It amazed me that Canadian recognition of Mavis Gallant as one of our most gifted writers was so long in coming, most likely because, to her credit, she never ran with the Canlit hounds, but instead chose “exile, cunning.” Once, during the ’70s, Mavis, who had come to Canada on a university reading tour, phoned me in Montreal. She had been astonished by the hostility of Canadian cultural nationalists who demanded to know why she wrote stories about damn foreigners and why she continued to live abroad, as if that were an act of treachery.
There is a story I cherish about Mavis. Once, I’m told, a naive young Canadian reporter asked her, “Why do you live in Paris?”
To which Mavis replied, “Have you ever been to Paris?”
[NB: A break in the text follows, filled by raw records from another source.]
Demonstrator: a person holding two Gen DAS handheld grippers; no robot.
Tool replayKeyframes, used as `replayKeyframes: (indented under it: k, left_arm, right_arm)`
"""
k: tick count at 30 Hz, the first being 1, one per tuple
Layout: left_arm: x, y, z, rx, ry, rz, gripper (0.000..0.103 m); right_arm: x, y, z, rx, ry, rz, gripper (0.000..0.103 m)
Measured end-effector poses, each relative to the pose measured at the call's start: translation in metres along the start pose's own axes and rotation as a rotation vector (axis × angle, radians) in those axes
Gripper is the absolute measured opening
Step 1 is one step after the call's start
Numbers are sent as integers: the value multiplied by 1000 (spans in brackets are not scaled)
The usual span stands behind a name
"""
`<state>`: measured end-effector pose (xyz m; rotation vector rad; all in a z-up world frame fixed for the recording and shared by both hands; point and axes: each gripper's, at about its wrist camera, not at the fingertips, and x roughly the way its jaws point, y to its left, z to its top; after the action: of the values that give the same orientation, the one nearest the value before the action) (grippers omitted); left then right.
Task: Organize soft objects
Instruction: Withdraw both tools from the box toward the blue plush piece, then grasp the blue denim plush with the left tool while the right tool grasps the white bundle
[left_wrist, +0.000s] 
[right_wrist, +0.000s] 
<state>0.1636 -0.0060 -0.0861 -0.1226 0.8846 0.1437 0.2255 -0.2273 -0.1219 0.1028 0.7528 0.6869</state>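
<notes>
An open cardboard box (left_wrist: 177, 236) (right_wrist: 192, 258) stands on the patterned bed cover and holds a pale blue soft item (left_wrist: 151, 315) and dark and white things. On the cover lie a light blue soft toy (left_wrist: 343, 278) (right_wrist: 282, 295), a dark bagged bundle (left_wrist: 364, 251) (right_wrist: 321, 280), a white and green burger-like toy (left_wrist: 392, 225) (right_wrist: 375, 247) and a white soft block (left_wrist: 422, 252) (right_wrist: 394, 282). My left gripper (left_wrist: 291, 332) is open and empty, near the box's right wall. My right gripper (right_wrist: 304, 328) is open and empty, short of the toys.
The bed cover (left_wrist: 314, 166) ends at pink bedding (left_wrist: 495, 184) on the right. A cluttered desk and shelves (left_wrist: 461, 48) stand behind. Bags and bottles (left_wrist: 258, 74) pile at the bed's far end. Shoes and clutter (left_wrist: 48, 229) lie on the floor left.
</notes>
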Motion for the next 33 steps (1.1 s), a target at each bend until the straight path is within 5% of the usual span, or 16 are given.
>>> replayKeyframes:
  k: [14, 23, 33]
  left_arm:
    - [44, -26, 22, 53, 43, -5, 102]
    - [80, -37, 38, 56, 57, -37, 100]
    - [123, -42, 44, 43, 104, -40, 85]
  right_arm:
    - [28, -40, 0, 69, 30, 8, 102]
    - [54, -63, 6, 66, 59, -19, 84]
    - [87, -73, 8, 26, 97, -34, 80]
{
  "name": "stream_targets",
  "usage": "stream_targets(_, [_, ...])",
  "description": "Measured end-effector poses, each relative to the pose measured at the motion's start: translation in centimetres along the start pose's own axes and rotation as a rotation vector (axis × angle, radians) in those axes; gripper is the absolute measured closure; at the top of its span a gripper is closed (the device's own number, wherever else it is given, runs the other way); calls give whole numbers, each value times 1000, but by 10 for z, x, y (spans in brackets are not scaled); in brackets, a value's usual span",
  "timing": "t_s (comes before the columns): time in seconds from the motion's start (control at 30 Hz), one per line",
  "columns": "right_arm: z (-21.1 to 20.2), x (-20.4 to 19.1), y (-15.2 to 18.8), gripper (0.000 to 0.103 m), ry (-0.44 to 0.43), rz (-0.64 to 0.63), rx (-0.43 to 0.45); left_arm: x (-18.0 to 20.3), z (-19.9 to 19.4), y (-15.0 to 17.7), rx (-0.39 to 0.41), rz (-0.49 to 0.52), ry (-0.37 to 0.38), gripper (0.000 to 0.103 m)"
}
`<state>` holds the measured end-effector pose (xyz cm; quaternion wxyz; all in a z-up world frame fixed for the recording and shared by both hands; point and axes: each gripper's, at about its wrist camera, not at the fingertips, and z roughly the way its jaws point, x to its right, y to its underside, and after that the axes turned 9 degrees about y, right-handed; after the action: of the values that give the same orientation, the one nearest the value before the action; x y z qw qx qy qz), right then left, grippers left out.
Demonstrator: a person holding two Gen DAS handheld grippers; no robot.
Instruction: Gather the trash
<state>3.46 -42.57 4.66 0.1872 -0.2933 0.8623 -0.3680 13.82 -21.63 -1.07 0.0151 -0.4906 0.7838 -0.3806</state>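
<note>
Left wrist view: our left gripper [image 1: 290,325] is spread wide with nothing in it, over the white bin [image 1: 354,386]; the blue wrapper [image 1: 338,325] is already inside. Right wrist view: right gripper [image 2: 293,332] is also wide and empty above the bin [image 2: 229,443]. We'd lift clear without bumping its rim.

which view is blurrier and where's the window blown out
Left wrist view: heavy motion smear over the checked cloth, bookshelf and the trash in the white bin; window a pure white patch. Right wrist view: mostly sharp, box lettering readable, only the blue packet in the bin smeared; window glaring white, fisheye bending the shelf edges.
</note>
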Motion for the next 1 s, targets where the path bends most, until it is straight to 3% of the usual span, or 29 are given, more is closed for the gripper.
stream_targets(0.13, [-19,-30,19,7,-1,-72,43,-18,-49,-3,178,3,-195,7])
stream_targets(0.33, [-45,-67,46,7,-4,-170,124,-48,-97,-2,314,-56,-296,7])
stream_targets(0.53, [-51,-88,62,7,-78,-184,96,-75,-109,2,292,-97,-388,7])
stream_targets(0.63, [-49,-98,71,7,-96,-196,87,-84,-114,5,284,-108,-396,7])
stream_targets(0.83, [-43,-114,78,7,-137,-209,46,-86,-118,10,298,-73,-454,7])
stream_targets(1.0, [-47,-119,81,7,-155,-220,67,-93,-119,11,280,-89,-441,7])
Mavis Gallant’s prose is impeccable, her intelligence daunting, but what is most impressive to me is the ease with which she assumes so many diverse identities in her stories, getting the social nuances and inner-life details exactly right, settling for nothing less than a character’s tap-root. Possibly it should come as no surprise that in “The Ice Wagon Going Down the Street” she should faultlessly render a feckless international civil servant, the butt-end of a once prosperous Presbyterian family, adrift in Geneva, filing photographs for an obscure UNESCO agency – Peter Frazier of the Ontario Fraziers. After all, she must have endured more than one such emotionally frozen bore in her formative Canadian years, never mind obligatory expatriate dinner parties in Paris. “If he had been European he would have ridden to work on a bicycle, in the uniform of his class and condition. He would have worn a tight coat, a turned collar, and a dirty tie. He wondered then if coming here had been a mistake, and if he should not, after all, still be in a place where his name meant something.” Instead, oh dear oh dear, one day he finds himself reduced to working “for a woman – a girl,” Agnes Brusen, a Norwegian out of small-town Saskatchewan, who hangs her university degree on a wall of their shared office that contains two desks, filing cabinets, and a map of the world as it was in 1945. “It was one of the gritty, prideful gestures that stand for push, toil, and family sacrifice.” Eventually, Peter of the Ontario Fraziers is liberated. He leaves for a job in Ceylon after “somebody read the right letter, passed it on for the right initials …”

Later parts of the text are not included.